• EXERCISE REQUIREMENTS: Repeat exactly the lines that run from the start of the records below to the line with "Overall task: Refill", including both of those lines but not the pictures.

+++ RECORDED DATA

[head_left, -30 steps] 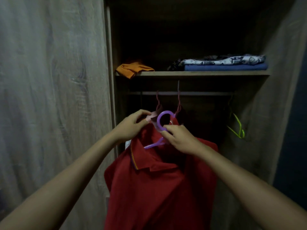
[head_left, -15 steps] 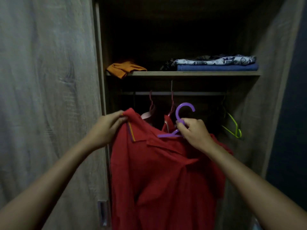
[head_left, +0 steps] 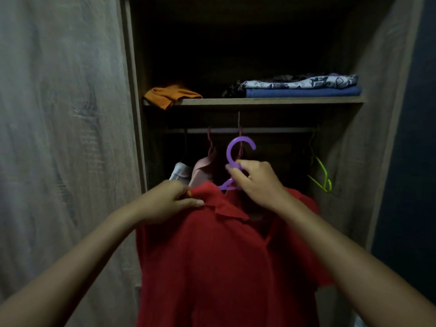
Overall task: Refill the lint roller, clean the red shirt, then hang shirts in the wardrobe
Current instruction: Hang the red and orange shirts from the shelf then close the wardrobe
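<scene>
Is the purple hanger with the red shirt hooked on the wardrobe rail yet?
Not yet. The purple hanger hook sits below the rail, gripped by the right hand; the left hand pinches the red shirt collar.

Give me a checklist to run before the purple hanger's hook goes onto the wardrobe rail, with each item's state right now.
1. Right hand grips the purple hanger at the neck below its hook: ok.
2. Left hand holds the red shirt at the collar: ok.
3. Hook on the rail: not ok; it sits just below the rail, not yet over it.
4. Free gap on the rail: ok; bare rail shows between the pink shirt and the green hanger.
5. Shirt seated on both hanger arms: cannot tell; the arms are hidden under fabric and the right hand.
</scene>
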Motion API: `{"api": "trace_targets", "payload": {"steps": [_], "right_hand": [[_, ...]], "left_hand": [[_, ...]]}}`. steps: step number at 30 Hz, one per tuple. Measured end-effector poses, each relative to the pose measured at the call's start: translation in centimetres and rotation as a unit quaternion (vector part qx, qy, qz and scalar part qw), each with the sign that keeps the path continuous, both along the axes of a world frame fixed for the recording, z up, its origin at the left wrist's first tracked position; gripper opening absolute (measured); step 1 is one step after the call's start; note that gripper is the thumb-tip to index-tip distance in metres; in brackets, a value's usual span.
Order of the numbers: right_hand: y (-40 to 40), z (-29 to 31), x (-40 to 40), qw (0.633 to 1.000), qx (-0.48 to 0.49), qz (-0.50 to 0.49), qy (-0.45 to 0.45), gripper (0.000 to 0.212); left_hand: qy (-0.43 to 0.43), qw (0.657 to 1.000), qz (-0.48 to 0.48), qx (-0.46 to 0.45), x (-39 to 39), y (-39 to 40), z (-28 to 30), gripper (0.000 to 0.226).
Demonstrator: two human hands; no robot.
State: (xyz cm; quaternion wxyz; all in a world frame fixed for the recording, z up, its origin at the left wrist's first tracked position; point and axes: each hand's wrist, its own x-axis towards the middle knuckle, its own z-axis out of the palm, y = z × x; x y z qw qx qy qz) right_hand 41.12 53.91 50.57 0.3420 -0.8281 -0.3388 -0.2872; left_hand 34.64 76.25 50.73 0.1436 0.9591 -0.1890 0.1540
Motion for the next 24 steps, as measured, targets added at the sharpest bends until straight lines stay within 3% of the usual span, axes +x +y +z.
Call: {"api": "trace_targets", "payload": {"steps": [1, 3, 4, 5, 7, 9, 11, 12, 16, 18, 21, 22, 24], "right_hand": [[-0.7, 0.4, 0.0, 0.991, -0.012, 0.086, 0.099, 0.027], [-2.9, 1.3, 1.2, 0.915, 0.018, 0.237, 0.326, 0.015], [-4.0, 1.5, 2.4, 0.886, 0.037, 0.239, 0.396, 0.025], [-4.9, 1.3, 3.6, 0.884, 0.023, 0.188, 0.427, 0.034], [-5.9, -0.9, 6.0, 0.878, -0.077, 0.058, 0.470, 0.046], [-5.7, -3.9, 7.5, 0.810, -0.207, 0.022, 0.548, 0.062], [-5.2, -5.7, 7.9, 0.755, -0.298, 0.034, 0.583, 0.052], [-4.8, -6.0, 7.8, 0.750, -0.323, 0.040, 0.576, 0.038], [-4.2, -5.9, 7.2, 0.776, -0.384, -0.003, 0.501, 0.027], [-4.5, -4.8, 6.9, 0.837, -0.383, -0.060, 0.386, 0.022], [-6.4, -2.0, 6.2, 0.952, -0.204, -0.145, 0.178, 0.013], [-6.9, -1.1, 5.4, 0.967, -0.145, -0.130, 0.161, 0.012], [-7.1, -0.1, 3.7, 0.968, -0.137, -0.034, 0.209, 0.006]], "left_hand": [[-0.018, 1.000, -0.012, 0.012, 0.2, 0.3, -0.1, 0.036], [-0.041, 0.998, -0.034, 0.017, 0.4, 1.3, -0.2, 0.020], [-0.050, 0.998, -0.045, 0.017, 0.5, 1.8, -0.3, 0.015], [-0.057, 0.997, -0.053, 0.020, 0.4, 2.2, -0.4, 0.017], [-0.066, 0.995, -0.069, 0.029, 0.3, 2.5, -0.6, 0.030], [-0.071, 0.994, -0.080, 0.038, 0.3, 2.3, -0.6, 0.034], [-0.086, 0.992, -0.079, 0.055, 0.5, 2.2, -0.8, 0.035], [-0.092, 0.991, -0.070, 0.065, 0.5, 2.2, -0.9, 0.037], [-0.115, 0.987, -0.032, 0.110, 0.6, 2.8, -1.0, 0.033], [-0.121, 0.984, -0.015, 0.129, 0.5, 3.2, -0.8, 0.029], [-0.104, 0.981, 0.029, 0.158, 0.8, 4.4, -0.9, 0.015], [-0.099, 0.982, 0.048, 0.154, 0.9, 4.9, -1.1, 0.013], [-0.091, 0.987, 0.063, 0.117, 1.3, 6.1, -1.5, 0.013]]}}
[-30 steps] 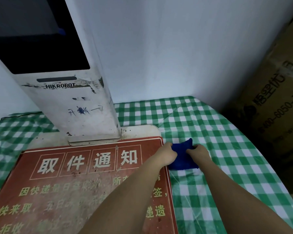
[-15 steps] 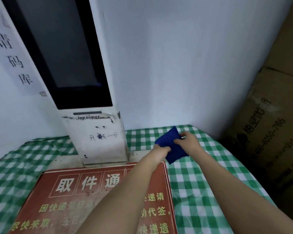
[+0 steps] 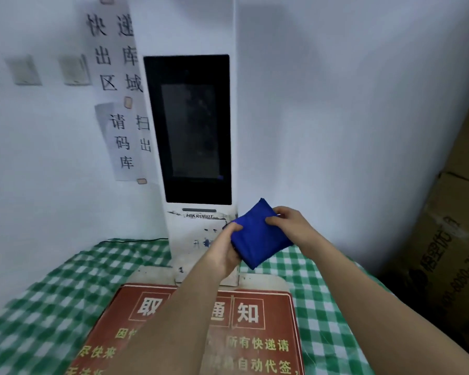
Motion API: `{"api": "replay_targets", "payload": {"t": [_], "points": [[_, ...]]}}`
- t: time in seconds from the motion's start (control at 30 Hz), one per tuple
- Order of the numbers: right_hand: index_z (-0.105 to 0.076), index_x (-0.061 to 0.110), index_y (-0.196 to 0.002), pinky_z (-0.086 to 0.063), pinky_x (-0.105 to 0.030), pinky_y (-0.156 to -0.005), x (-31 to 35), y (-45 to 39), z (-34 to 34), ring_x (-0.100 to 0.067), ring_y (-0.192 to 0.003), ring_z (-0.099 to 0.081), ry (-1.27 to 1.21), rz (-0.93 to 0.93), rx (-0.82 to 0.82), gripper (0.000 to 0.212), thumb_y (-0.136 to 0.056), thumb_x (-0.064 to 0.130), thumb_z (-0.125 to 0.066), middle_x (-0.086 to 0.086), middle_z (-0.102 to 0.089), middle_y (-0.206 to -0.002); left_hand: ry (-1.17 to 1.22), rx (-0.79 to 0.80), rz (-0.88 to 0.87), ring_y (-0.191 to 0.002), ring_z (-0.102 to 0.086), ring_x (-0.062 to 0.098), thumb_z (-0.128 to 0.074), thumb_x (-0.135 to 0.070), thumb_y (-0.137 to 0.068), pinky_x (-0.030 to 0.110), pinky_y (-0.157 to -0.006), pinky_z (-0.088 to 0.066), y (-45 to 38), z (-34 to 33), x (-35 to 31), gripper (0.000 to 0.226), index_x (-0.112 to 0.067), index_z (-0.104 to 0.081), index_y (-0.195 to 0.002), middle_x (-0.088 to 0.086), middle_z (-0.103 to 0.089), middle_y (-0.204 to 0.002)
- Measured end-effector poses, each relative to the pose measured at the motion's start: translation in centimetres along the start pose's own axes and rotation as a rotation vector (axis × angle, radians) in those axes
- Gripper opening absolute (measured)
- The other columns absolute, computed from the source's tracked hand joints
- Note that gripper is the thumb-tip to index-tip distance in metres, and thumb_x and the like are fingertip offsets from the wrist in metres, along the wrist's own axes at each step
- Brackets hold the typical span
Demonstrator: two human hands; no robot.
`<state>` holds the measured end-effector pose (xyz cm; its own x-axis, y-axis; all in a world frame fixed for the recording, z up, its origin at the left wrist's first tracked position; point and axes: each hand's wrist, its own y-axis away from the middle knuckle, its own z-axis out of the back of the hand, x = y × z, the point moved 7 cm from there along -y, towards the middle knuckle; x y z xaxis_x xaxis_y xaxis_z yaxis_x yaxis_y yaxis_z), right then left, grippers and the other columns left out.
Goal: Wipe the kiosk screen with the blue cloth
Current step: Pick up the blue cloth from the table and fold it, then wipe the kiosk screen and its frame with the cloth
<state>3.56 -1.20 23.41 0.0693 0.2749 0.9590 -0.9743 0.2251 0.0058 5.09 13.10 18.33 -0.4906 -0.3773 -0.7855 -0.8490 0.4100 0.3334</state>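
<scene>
two hands, one cloth, screen not yet touched

two forearms reach in from the near edge over a red notice board [image 3: 206,334] lying on a green checked tablecloth [image 3: 322,307]. the left hand [image 3: 225,250] pinches the near left edge of the folded blue cloth [image 3: 257,236], thumb on top, and the right hand [image 3: 290,226] is closed on its far right edge; both are clamped on it, probably to keep the folds as a flat pad. the cloth is held in the air, clear of the table, just below and right of the kiosk screen [image 3: 192,131] and not touching it. farther back the white kiosk [image 3: 198,228] stands upright on the table, its glass dark and faintly smudged. paper signs [image 3: 125,142] are taped to the pale wall at its left; cardboard boxes [image 3: 444,253] are stacked at the far right.
</scene>
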Motion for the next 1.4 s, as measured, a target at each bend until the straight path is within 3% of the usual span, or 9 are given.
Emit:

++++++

• FINAL ANSWER:
[head_left, -30 steps] 
[head_left, -15 steps] 
[head_left, +0 steps] 
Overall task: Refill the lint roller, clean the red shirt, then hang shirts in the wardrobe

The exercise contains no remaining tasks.